In the years that followed the report’s release, EPA organized climate adaptation trainings and workshops to help frontline staff better protect the more than 1,300 Superfund sites across the country, according to Michael Cox, a former EPA climate adviser.
The Superfund climate adaptation recommendations "were being used as a road map to figure out what we’re going to do and help communicate to our state, tribal and industry partners," he said.
All that has changed since the Trump’s election, Cox said.
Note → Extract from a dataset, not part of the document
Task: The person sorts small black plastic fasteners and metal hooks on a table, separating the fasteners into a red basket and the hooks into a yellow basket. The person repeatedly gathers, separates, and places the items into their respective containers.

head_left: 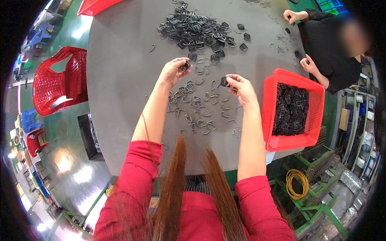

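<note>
My left hand [175,71] pinches a small black plastic buckle [185,66] above the grey table, just short of the big heap of black buckles [197,30]. Farther right, my right hand [241,87] grips another black buckle [224,81] between thumb and fingers. Beneath and between my forearms lie many loose curved scrap pieces [193,104], thin and grey. A few single buckles [243,47] rest apart at the heap's right side.
A red plastic basket [270,108] full of black buckles stands at the table's right edge. Across from it a co-worker in black [325,48] handles small pieces. Red chairs [60,80] stand left of the table [120,80]. A yellow coiled hose [297,184] hangs at lower right.
</note>
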The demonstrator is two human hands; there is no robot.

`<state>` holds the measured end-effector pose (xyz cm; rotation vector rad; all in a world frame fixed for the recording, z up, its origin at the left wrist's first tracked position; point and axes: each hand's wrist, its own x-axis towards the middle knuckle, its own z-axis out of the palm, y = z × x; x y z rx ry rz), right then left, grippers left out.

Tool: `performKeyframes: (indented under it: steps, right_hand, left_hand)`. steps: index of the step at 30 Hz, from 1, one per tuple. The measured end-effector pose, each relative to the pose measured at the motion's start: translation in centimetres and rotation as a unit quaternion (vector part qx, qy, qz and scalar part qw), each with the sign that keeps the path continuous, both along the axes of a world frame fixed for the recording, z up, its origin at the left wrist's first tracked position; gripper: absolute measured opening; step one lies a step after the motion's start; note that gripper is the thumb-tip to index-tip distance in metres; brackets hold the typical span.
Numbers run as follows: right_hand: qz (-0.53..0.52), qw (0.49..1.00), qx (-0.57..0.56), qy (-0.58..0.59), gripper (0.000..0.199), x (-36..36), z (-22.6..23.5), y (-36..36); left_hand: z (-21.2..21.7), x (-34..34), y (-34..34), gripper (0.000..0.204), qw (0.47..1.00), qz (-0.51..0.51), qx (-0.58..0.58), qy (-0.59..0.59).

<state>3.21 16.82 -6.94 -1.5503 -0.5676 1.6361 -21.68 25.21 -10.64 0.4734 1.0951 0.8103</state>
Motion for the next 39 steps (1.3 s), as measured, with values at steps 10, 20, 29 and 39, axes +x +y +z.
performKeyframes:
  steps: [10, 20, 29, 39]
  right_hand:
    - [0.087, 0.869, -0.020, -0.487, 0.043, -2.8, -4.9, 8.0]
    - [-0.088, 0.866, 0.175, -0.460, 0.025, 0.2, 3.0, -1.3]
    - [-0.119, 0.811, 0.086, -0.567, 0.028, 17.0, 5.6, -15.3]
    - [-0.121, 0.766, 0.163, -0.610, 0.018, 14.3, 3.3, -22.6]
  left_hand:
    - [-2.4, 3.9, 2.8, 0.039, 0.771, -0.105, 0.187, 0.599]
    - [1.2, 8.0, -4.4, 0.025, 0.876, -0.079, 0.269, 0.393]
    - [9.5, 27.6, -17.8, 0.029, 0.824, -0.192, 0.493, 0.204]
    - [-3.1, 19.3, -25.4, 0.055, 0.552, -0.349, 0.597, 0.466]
The president has repeatedly referred to global warming an "expensive hoax" and has surrounded himself with fossil fuel industry-aligned appointees like Pruitt (Energywire, Dec. 8, 2016).
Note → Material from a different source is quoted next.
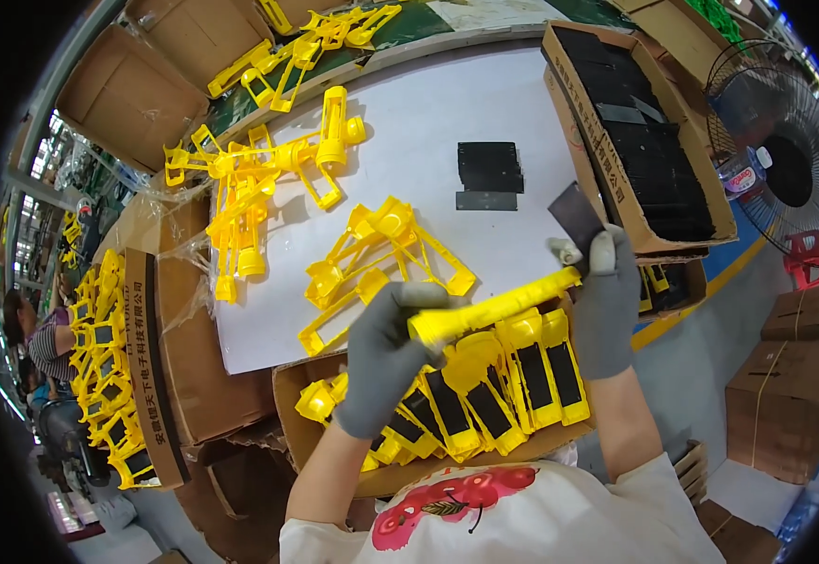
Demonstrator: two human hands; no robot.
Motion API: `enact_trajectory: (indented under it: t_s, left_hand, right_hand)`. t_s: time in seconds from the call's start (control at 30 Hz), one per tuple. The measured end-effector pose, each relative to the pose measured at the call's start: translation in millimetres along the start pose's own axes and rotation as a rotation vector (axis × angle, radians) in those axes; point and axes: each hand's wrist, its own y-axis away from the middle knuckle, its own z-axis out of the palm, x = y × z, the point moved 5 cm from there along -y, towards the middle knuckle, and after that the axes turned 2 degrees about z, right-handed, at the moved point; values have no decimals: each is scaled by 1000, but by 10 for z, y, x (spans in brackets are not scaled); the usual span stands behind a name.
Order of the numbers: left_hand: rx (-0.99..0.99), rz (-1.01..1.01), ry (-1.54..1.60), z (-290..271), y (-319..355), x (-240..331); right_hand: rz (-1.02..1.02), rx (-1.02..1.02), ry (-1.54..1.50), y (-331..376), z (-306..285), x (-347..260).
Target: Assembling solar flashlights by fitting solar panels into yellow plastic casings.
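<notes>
Above the white tabletop [447, 113] and a cardboard box [289, 414] of finished yellow pieces, we held a yellow plastic bar [492, 306], our gloved left hand [386, 352] gripping it, right hand [605, 305] fingers pinching a dark panel [576, 216].

Left hand [383, 357] and right hand [607, 305]: grey knit cloth gloves, matt, fine-ribbed weave. Long yellow plastic casing [494, 305] between them: smooth, glossy, catching light. Small dark panel [576, 218] at right fingertips: thin, flat, slightly sheened; material cannot be told. Loose yellow moulded plastic frames [377, 258]: smooth, semi-gloss. White table sheet [447, 103]: matt, paper-like. Brown corrugated cardboard box [607, 132]: rough, dull, frayed at edges. White cloth shirt [541, 517], soft, matt.
</notes>
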Motion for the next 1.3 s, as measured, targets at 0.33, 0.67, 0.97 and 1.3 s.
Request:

"During the Trump administration, you can’t even talk about climate change," said Cox, who on his last day at the agency sent a letter to Pruitt critical of the administrator’s climate science skepticism (Greenwire, April 4).
Pruitt’s push to stop EPA officials from asking how climate change will affect Superfund sites is likely to have hurt the $1-billion-per-year cleanup program, the recently retired climate expert argued.
Site cleanup leaders are often technically capable of "taking into account anything that could be related to a 500-year flood or a 2-foot sea level rise or a single precipitation event of 6 inches instead of a historical extreme of 4 inches," Cox said. "Engineers can do that stuff, but you have to ask the question."
Meanwhile, community leaders will find it more difficult to find resources to help protect their families from Superfund sites that may be prone to flooding, wildfire or other natural cycles that climate change will make more severe, according to Lois Gibbs, the executive director of the nonprofit Center for Health, Environment & Justice.
"Little cities, little towns across America that need to understand climate and adaptation for problems such as what just happened cannot get that information," she said.
While the missing Superfund climate adaptation report is still available in a section of EPA’s website focused on implementing "a range of strategies to reduce the environmental impact of our facilities and operations," it’s difficult to find for residents of communities affected by toxic waste.
Gibbs acknowledged that the report’s modest, capacity-building recommendations "wouldn’t have done anything for what just happened."
But now, as people are rebuilding in the aftermath of two devastating hurricanes, "they want to look at it," she said. "The time when people want that type of information is in crisis."
Even before Texan activists raised concerns about mercury and other contaminants leaking in Channelview, Gibbs and other Superfund experts were concerned about the fate of the program, which Pruitt has promised to revitalize (Greenwire, Sept. 5).
The Superfund adaptation page’s link leading to the report — part of a broader 811-page EPA adaptation document — appears to have redirected to a related page on climate adaptation sometime between May 23, 2016, and Jan. 8, according to an analysis of the website performed for E&E News by the nonpartisan Environmental Data and Governance Initiative. That page was then taken down for updates on April 28 as part of the Trump administration’s broader review of climate science (Climatewire, May 1).
McCarthy, Pruitt’s predecessor, sees the reduced access to the Superfund climate plan as part of a trend in the Trump era to insert politics into the environmental regulatory process.
"I think the most important message I can have is that remediation and cleanup, it all relies on sound science to dictate how you keep them from impacting public health," McCarthy said. "It is only a science and technology decision. It’s not a political decision. And the minute you mix politics and science, people will lose."